Unfortunately I have heard stories like this from a number of women. Where on earth do people get the idea that saying they got pregnant easily or having kids is annoying would be comforting to women who are struggling to get pregnant? I can not comprehend where this break down in understanding occurs.

Now its a funny story, but WOWEEE at the time!

-ANNIE

Ultrasounds: The Who, What, and Why

WHO  THIS POST IS FOR:

  • Any woman who ever needs a transvaginal ultrasound.
  • Women going through any sort of infertility treatment (IUI, IVF, you name it)
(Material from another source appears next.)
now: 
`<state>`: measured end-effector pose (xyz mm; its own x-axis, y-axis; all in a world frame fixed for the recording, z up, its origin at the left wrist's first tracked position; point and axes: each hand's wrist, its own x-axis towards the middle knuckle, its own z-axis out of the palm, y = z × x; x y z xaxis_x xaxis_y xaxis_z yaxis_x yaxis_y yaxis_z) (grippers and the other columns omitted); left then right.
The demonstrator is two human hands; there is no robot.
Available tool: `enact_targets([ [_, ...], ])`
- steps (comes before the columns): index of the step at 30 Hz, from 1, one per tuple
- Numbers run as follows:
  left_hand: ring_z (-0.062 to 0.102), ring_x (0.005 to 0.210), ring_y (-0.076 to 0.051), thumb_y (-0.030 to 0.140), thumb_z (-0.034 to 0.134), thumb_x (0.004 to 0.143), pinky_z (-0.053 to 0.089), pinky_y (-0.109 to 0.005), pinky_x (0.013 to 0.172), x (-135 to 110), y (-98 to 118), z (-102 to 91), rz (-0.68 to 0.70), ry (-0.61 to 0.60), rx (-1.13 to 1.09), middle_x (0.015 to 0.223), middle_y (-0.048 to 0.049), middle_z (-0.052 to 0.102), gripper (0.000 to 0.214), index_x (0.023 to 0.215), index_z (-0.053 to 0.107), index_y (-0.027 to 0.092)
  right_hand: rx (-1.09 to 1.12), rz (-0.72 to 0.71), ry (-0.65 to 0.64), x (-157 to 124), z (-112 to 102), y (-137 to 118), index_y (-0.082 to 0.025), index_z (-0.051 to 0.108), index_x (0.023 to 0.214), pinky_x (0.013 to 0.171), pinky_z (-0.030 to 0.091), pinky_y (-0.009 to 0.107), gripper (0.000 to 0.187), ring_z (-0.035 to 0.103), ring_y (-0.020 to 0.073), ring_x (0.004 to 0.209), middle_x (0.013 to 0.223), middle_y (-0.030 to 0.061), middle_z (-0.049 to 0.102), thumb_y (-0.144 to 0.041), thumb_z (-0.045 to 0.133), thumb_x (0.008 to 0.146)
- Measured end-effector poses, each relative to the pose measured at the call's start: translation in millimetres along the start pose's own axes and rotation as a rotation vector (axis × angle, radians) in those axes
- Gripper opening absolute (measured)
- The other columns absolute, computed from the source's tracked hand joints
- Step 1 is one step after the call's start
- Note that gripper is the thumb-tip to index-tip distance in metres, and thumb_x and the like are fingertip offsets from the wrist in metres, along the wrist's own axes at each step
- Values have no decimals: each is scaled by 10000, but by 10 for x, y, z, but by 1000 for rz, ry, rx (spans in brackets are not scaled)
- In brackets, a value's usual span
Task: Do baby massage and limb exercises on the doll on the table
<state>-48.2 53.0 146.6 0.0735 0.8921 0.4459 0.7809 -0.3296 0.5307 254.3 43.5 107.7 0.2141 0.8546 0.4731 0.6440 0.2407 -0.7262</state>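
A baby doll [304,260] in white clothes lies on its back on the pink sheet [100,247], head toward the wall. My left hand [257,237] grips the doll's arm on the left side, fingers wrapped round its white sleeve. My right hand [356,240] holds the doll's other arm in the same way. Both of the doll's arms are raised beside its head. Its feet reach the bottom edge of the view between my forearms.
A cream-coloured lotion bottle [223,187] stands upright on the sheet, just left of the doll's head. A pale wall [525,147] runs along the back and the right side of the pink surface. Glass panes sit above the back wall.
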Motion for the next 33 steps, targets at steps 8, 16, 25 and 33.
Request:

I am not a doctor. If I am going to bestow technical/medical information upon you, I want to ensure all information is accurate and thus I am going straight to the source. This post was a collaboration between myself and dear friend, Teresa. Teresa has been a Registered Diagnostic Medical Sonographer for thirty years, she’s a pro.

On a personal side, Teresa is the gal who told me to come in for a check up. She started me on this journey and I am so incredibly grateful for all of the information she gave me each visit. Because of her care, I was empowered to read my ultrasounds at my new doctor and I feel confident I know what questions to ask each visit. She helped me learn the ropes and now she is here to help you! This post is a collaboration between us and it’s just the start. In the coming weeks we will have more about what questions to ask, what you see on the screen, and more.

THE WHY

You will have a transvaginal ultra sound most visits (along with blood work). You will visit the doctor A TON leading up to procedures (3-5 times a week) so its incredibly important you make buddy buddy with your sonographer. She (maybe a he) is going to be the first person who can deliver information to you. Side note:Buy (or make) them cookies.

The ultrasound gives the doctor a look at what the heck is going on inside of your ovaries and uterus. Your ovaries are the star of the show leading up to a retrieval. Your uterine lining is important if you are doing a fresh transfer (transfer just following a retrieval). During your ultrasound the sonographer measures your follices and your uterine lining. Both are important to help the doctor identify when its time for a retrieval or if your uterus is prime real estate for an embryo. If you are prepping for a frozen transfer, your uterine lining will be the main focus.

THE WHAT

Unlike the movies (transducer probe) this ultrasound isn’t going across your belly. Instead, the probe goes inside your lady business and uses high frequency sound waves to create images of your pelvic anatomy. The images are projected onto a screen, you will see each follicle as well as the thickness of the lining. The sonographer is a pro at measuring each part of what they see, gives this data to the doctor, and the doctor decides how to proceed.

WHAT TO EXPECT

You will undress from the waste down, so wear something quick and easy to change in and out of. If you are wearing a tampon, take that out before (for obvious reasons :)). Also, go to the bathroom before hand, you will feel way more comfortable. You will lay back just like you are at the gyno and the sonographer will prep the device. They put a giant condom like thing on it with some gel. You can ask to insert it yourself (I recommend). Then you lay back and watch the screen!

WHAT ARE THEY LOOKING AT?

This post is covering the basics so let’s start at the Antral Follicle Count (somtimes referred to as the resting follicles). Your follicles are the magical sacks inside of your ovaries that grow and house your eggs.  This test does not measure the quality of the eggs (a whole other beast for another post), just the quantity of follicles. The doctor can presume that your follicles are growing eggs, however they don’t know for sure until they go in for the retrieval.  

A high antral follicle count is associated with a higher risk for overstimulation and ovarian hyper stimulation (the absolute pits).

Teresa’s pointed out and its  a great thing to  remember,  the antral follicle count is not a predictor of your ability to conceive.

I am sure you are THRILLED to head to the doctor after seeing that probe, hooray for IVF!